Naturalmente que não estou a falar de ambientes familiares onde acontece o espancamento desumano. Neste caso, as crianças, ao verem o fim do dia aproximarem-se começam a sentir o coração oprimido e a alegria a desaparecer totalmente. Para as crianças maltratadas, o pôr-do-sol é um símbolo de angústia e sofrimento, pois é sinal de que os pais estão prestes a voltar para casa.

Quando os pais dão demasiadas provas de insegurança no seu modo de agir e se relacionar com os filhos, geram nestes instabilidade e sentimentos de indefinição. As crianças que se encontram numa situação destas têm a sensação de que as suas necessidades umas vezes são satisfeitas outras vezes não. Em relação aos valores, estas crianças sentem-se inseguras, pois não têm modelos firmes e definidos para imitar. Não nos esqueçamos de que a imitação é um dos principais factores da estruturação psíquica da criança.

Eis alguns traços das crianças que vivem em ambientes inseguros onde não há modelos de comportamento firmes e bem definidos:
*Sentem-se normalmente inseguras e por isso tendem a ser demasiado dependentes.
*Os seus comportamentos são mais infantis do que os comportamentos das outras crianças da sua idade e tendem a ser super emotivas.
*Gritam com muita frequência e facilmente ficam frustradas.
*Procuram constantemente ser o centro das atenções.
*Se vêem que as pessoas não lhes prestam atenção começam a perturbar o ambiente.

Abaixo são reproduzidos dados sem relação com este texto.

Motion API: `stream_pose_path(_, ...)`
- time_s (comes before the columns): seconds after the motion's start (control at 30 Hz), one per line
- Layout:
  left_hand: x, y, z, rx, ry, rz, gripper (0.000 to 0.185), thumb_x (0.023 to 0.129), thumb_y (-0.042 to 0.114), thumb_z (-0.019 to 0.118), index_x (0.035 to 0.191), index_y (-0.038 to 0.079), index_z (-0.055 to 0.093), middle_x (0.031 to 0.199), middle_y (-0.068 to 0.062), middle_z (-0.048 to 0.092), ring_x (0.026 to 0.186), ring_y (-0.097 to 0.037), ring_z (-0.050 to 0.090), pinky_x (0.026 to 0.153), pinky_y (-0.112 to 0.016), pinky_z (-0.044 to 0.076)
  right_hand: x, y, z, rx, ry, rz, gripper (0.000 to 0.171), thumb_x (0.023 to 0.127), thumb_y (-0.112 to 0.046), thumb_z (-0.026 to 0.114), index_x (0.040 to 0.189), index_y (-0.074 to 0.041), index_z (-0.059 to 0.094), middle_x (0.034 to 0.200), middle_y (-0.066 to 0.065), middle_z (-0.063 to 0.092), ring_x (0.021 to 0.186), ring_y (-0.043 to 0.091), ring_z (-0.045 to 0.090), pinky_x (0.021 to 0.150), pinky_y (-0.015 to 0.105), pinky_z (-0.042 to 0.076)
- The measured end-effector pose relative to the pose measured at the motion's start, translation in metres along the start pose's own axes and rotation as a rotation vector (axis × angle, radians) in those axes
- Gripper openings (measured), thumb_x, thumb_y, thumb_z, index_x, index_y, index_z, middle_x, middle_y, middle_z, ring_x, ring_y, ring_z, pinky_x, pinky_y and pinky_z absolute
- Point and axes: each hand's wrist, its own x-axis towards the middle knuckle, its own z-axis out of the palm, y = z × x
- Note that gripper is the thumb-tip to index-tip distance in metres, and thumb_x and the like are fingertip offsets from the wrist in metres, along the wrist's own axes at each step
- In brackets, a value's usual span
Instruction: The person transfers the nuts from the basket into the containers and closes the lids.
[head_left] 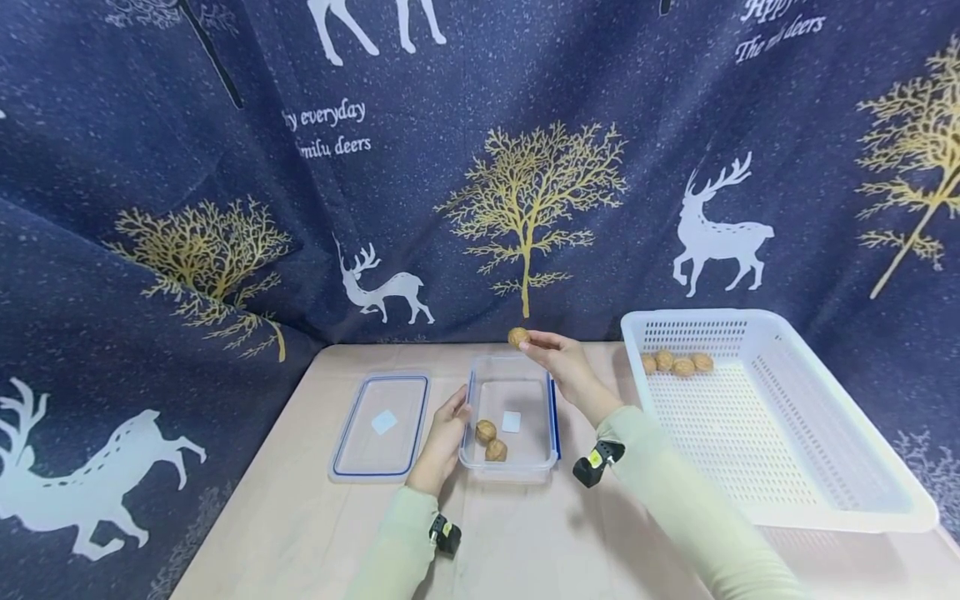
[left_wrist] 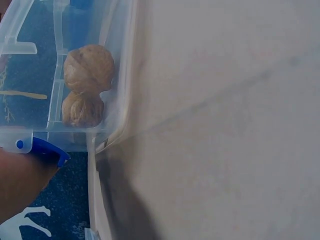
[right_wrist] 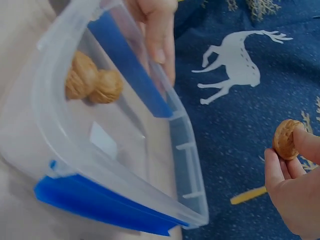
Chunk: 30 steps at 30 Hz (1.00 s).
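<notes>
My right hand (head_left: 566, 367) pinches a walnut (head_left: 518, 337) between thumb and fingers, above the far edge of a clear plastic box (head_left: 510, 467). In the right wrist view that walnut (right_wrist: 286, 139) shows clearly at the fingertips. Two walnuts (head_left: 491, 440) lie together in the box's near left corner, and a small pale square (head_left: 512, 422) shows on its bottom. My left hand (head_left: 444, 437) rests against the box's left side, its fingers extended along the outside wall. A blue clip (left_wrist: 47, 149) is beside that hand in the left wrist view.
Left of the box lies its clear lid (head_left: 381, 429) with a blue seal. A large white perforated basket (head_left: 810, 417) stands on the right, with several walnuts (head_left: 678, 363) at its far left. Dark patterned cloth (head_left: 480, 208) hangs behind the table.
</notes>
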Motion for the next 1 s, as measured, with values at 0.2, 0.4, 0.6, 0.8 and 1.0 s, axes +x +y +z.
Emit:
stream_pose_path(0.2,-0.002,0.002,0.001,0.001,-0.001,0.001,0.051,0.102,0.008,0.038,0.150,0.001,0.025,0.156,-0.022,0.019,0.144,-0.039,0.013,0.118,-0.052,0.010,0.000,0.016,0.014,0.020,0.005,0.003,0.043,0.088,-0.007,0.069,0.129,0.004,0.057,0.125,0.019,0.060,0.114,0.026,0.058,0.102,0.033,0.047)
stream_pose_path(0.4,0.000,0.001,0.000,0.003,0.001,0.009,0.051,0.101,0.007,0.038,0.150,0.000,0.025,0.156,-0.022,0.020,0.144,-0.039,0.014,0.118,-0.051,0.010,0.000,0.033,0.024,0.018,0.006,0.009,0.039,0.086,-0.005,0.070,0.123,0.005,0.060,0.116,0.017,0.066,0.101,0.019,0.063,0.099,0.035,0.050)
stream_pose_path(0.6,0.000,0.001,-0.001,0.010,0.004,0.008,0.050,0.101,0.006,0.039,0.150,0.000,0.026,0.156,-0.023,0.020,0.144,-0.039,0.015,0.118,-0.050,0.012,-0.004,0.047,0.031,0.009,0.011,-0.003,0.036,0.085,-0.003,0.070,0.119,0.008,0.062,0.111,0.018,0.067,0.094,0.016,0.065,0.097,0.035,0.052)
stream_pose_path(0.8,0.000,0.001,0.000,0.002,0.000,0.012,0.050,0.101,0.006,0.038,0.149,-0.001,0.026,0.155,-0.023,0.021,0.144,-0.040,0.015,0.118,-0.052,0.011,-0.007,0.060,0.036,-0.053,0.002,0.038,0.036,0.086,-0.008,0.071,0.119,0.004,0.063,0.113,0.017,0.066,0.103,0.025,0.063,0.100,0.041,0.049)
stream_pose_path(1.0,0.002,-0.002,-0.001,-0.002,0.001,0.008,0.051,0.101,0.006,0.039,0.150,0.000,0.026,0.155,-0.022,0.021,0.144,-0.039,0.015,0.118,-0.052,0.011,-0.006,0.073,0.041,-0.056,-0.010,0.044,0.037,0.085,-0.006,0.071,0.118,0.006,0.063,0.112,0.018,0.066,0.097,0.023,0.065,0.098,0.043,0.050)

Eis alguns comportamentos típicos dos pais que geram insegurança e dependência doentia nas crianças:
*Quando a criança chora, os pais umas vezes atendem outras não.
*Quando a criança tem fome a criança deve ser alimentada, mas é quase certo que estes pais vão tentar alimentá-la quando ela não tem fome.
*Quando está assustada, muitas vezes os pais ignoram-na, outras vezes enchem-na de mimos e atitudes protectoras.

*Quando a criança está excitada com qualquer coisa, os pais não a compreendem a sua excitação ou então respondem com gestos e modos inadequados.
*Quando a criança precisa de respostas claras e seguras, os pais divagam e põem-se a filosofar em vez de dar respostas concisas e claras.

Como vemos, a criança é um barro extremamente sensível. Os primeiros modeladores deste barro são os pais. São eles os forjadores fundamentais que vão configurar os modos desta criança se realizar ou não como pessoa equilibrada e feliz.